**About this task**
An exact copy of all the data below is needed.
------
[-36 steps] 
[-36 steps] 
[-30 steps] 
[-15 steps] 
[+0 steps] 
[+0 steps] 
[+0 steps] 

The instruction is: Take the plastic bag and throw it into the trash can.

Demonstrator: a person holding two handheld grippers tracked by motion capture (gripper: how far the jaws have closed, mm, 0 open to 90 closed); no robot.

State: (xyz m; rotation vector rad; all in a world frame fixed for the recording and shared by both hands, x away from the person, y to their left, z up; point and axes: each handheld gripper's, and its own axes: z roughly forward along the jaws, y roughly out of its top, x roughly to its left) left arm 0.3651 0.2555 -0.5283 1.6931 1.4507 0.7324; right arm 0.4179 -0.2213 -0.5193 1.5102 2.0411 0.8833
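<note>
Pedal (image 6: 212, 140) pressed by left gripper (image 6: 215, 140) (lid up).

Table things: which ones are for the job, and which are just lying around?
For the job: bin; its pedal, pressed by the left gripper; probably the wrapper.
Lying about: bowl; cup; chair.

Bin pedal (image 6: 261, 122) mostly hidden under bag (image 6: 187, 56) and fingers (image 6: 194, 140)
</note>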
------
**Solution to this exercise**
[-36 steps] 
[-36 steps] 
[-30 steps] 
[-15 steps] 
[+0 steps] 
[+0 steps] 
[+0 steps] 

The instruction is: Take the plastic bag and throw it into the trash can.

Demonstrator: a person holding two handheld grippers tracked by motion capture (gripper: how far the jaws have closed, mm, 0 open to 90 closed); no robot.

State: (xyz m; rotation vector rad; all in a world frame fixed for the recording and shared by both hands, x away from the person, y to their left, z up; point and axes: each handheld gripper's, and its own axes: z roughly forward along the jaws, y roughly out of its top, x roughly to its left) left arm 0.3651 0.2555 -0.5283 1.6931 1.4507 0.7324; right arm 0.4179 -0.2213 -0.5193 1.5102 2.0411 0.8833
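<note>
Pedal (image 6: 212, 140) pressed by left gripper (image 6: 215, 140) (lid up).

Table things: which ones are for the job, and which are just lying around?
For the job: bin; its pedal, pressed by the left gripper; probably the wrapper.
Lying about: bowl; cup; chair.

Bin pedal (image 6: 261, 122) mostly hidden under bag (image 6: 187, 56) and fingers (image 6: 194, 140)
</note>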

This is the complete output.